12. “I’d tell you that I was up all night counting sheep, but that’s not true. I was up all night counting you! By that, I mean little naked versions of you jumping over a fence. What? I was bored.”
13. “So I just want you to know a few things about me this morning. First thing, I’m naked. Second thing, I am at work. Third thing, I might need you to bail me out soon. LMAO! Love you baby.”
14. “This is the story about a girl. She likes a guy who sleeps through her morning texts. Why she likes him, she’ll never know. Maybe it’s because he’s so sweet!”
15. “I decided to become a vegan last night. No more meat! Unfortunately, this means we have to break up. Oh, who am I kidding? I could never not love a beefcake like you!”
16. “My dad used to say ‘you’re not that sweet’ whenever I ran out of the rain, as if I were sugar that would melt. Well, I’ve got good and bad news. Good news: you’re my sugar. Bad news: it’s raining.”
17. “You know what they say? ‘It’s not the size of the boat, it’s the motion of the ocean?’ Well, after being with you, I’m happy to learn that it’s true. So, hahaha, I hope you’re having a great morning.”
18. “The best thing about waking up isn’t Folgers in my cup. It’s you in my bed. But the thing is: you’re not in my bed. So how can I start my day right if I don’t have a naked you to play with this morning?”
19. “Imagine me walking into your bedroom. I’m naked. I have my hands behind my back. I pull out a rubber chicken and a blender. Then, I go back home and get more sleep because I’m crazy today!
20. “I took your advice and tried meditating to fall asleep. Well, it turns out that just led to me becoming enlightened and not sleeping at all. Good news! My enlightened self still loves you.”
21. “The other day, I had a pain in my butt that just wouldn’t go away. I’m not sure how to nicely tell you to go home when I’m sick of you! Hahaha, baby, you know you’re my favorite pain in the booty.”
22. “Not long ago, somebody asked me out. And I said yes. I hope you don’t mind! Probably not: we’ve been together ever since you asked me that day! Gotcha!”
23. “I know you like the back of my hand! Which, when you think about it, is kind of a funny thing to say. Are a lot of people staring at the back of their hands to memorize every wart?”
24. “You know what I love about you?
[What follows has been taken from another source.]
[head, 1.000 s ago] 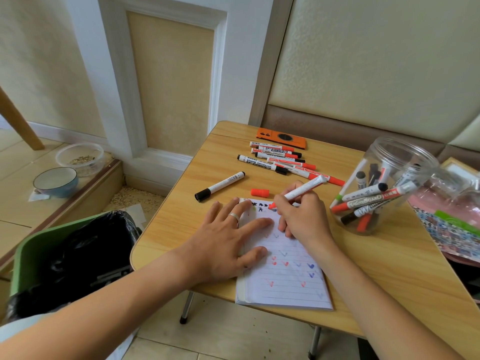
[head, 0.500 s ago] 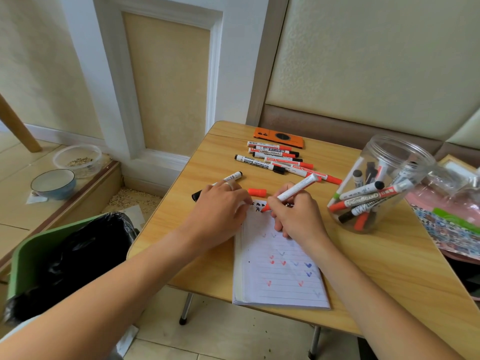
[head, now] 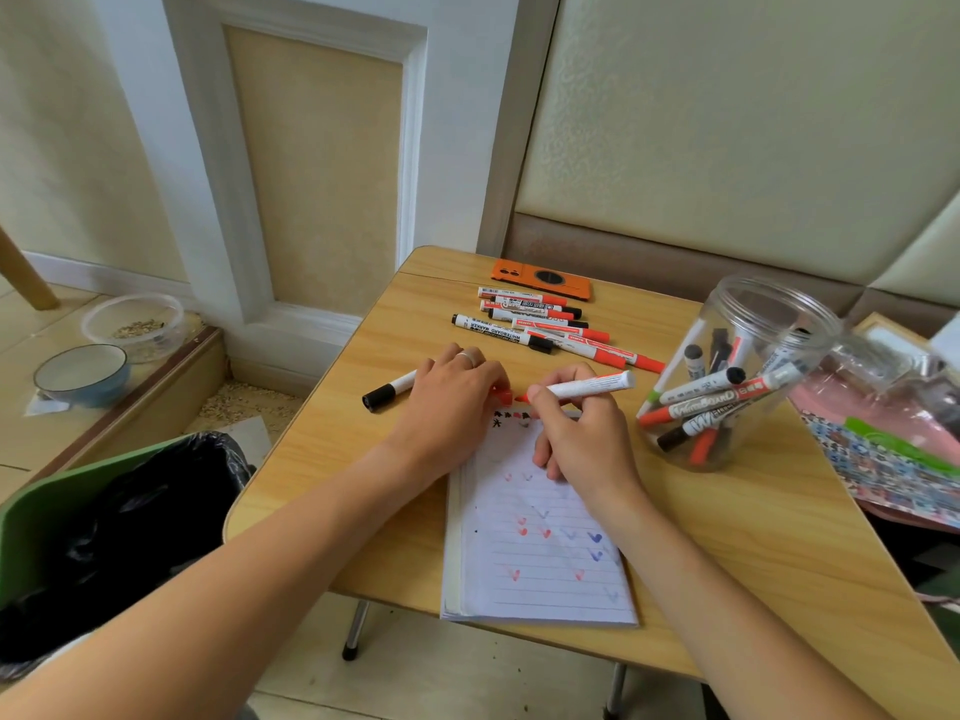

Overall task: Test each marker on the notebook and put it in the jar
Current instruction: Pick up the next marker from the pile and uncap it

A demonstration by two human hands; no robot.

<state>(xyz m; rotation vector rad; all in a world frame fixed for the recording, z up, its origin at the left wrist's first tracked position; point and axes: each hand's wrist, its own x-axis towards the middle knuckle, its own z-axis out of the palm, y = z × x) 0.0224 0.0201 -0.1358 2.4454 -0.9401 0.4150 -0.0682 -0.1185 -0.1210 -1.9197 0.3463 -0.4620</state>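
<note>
I see the red marker (head: 592,385) uncapped, held in my right hand (head: 584,433), the grip clenched around its barrel, tip pointing left above the far edge of the notebook (head: 540,543). My left hand (head: 449,402) pinches the red cap (head: 501,394) just left of the tip. The notebook lies on the bench (head: 727,537), its page carrying red and blue check marks. To the right stands the clear jar (head: 748,376), tilted, holding several markers. Further markers (head: 540,324) lie in a row on the far side; a black marker (head: 389,391) lies left, partly under my left hand.
</note>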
When I fart, you not only laugh but try to pull off a bigger one. You can’t imagine how funny it is to me – especially because it’s always just a whoopee cushion!”
25. “Last night, I saw the light, baby. I found religion! Praise the heavens! I saw your face in a grilled cheese sandwich. That proves to me that there is a God of some type!”
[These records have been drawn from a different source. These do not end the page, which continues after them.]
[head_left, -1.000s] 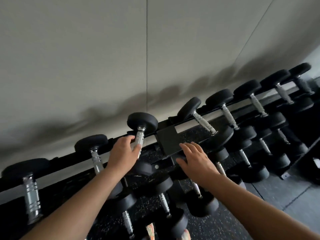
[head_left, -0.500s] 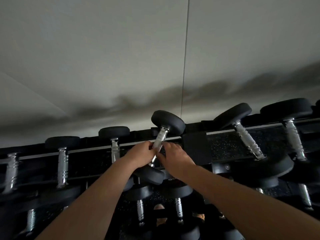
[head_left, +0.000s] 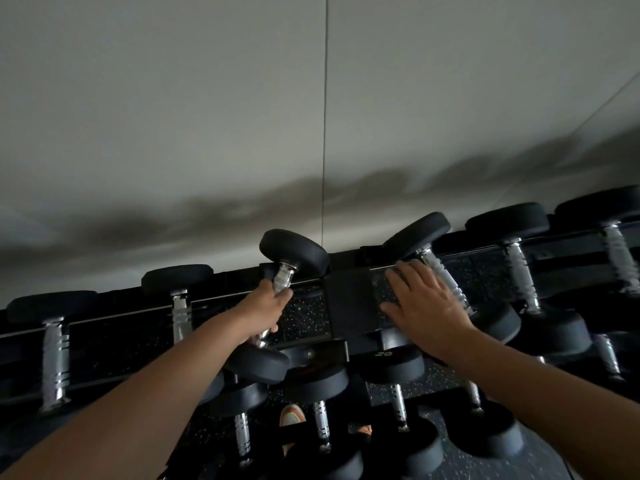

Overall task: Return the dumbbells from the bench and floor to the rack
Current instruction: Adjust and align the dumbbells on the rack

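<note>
Along the top tier of the rack (head_left: 349, 299), the left hand (head_left: 265, 311) is gripping the chrome handle of the dumbbell (head_left: 294, 251), its fingers (head_left: 282, 299) wrapping fully closed around the bar. That dumbbell is sitting tilted across the rails, its far head above the fingers against the back rail and its near head just below the wrist, beside the centre bracket. Half a second ago both hands were clasped on this handle; now the right hand (head_left: 427, 311) is off it and spreading open and empty, its fingers (head_left: 412, 277) lying flat over the rack surface, touching or nearly touching the handle of the neighbouring dumbbell (head_left: 419, 233) just to their right. The release suggests that the weight is now resting on the rails and is being steadied only. Remaining judgement: the left hand is finishing the seating before letting go.
</note>
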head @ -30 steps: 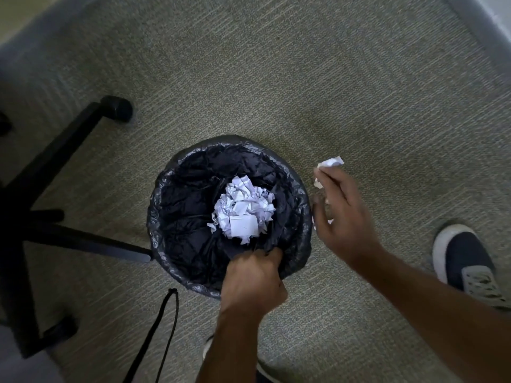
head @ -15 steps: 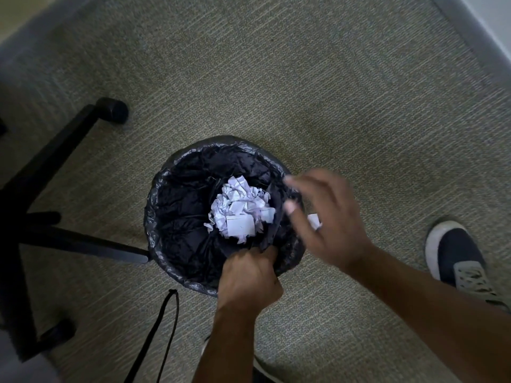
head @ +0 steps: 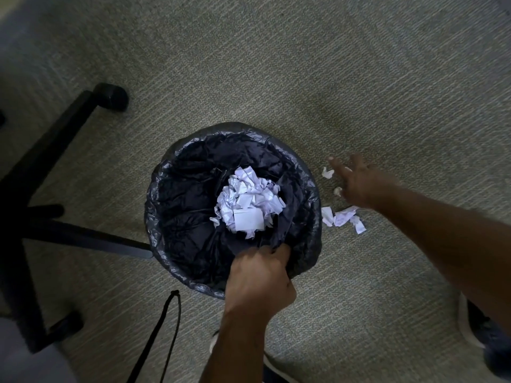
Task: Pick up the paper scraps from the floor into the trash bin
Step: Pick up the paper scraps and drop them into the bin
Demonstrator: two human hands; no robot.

A Few Extra Bonus Texts to Make Your Man Laugh
26. “Why don’t you come to my office for lunch today? I’ve been dying for you to meet my office boyfriend! He’s a lot like you, but a lot more imaginary and a lot less fun in person.”
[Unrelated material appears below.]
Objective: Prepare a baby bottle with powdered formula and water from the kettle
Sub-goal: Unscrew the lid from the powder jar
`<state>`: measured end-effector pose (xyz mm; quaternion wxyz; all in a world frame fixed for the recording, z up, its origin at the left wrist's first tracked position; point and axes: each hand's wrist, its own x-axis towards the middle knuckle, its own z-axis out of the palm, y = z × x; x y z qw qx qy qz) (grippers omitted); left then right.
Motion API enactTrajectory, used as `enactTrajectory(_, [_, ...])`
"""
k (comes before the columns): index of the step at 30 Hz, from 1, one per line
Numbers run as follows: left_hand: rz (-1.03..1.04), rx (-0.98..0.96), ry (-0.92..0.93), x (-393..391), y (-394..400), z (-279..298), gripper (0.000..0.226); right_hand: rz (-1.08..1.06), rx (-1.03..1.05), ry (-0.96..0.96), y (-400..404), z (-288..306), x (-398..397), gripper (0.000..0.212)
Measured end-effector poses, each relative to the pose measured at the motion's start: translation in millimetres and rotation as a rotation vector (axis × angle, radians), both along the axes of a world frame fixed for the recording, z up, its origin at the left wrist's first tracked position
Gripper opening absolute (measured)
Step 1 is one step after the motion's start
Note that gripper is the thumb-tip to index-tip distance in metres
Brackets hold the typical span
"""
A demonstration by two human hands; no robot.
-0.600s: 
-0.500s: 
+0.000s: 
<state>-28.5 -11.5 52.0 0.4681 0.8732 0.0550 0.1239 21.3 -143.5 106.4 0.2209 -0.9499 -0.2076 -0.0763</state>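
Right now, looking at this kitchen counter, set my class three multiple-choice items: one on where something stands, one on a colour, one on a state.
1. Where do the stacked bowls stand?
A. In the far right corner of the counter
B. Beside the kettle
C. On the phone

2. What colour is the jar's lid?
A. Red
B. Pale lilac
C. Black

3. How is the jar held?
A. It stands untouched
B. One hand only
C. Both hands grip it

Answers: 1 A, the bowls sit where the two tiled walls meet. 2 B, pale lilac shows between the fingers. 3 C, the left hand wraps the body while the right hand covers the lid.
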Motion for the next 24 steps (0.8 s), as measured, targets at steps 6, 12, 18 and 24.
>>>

27. “I know this is a stupid wish that would kill us all, but sometimes I just wish the sun would stay down for the whole day so I could sleep. But then, I couldn’t text you in the morning! Tough call.”
28. “Give me a break, give me a break, break me off a piece of that…hunky man meat! Not gonna lie. My lunch break would be a lot better if my lunch were you with a side of you.”
29. “So, you know how it takes me a long time to get ready whenever we go out, and you wonder what I’m doing? I confess: I’m mostly napping. But don’t I look beautiful when I’m done?”
30. “One for the money, two for the show, three to get ready…wait. Can we go back to that first one? The ‘one for the money’ thing? I like that one a lot. The other stuff can wait.”
Get Some True Belly Laughs From Your Boy
Now, some of these texts aren’t going to be to everybody’s taste. Your guy might roll his eyes at a few of these texts. That’s why we encourage you to tweak them to suit his needs! We tried to keep them more or less G-rated. If he’s a bit dirtier minded, it should be easy to make them to his taste.
Likewise, don’t be afraid to add personal touches, such as tweaking a punchline to something that seems more like what you’d say. These text ideas should be considered guidelines or suggestions that you can use to create the funniest tests possible for your favorite man every morning.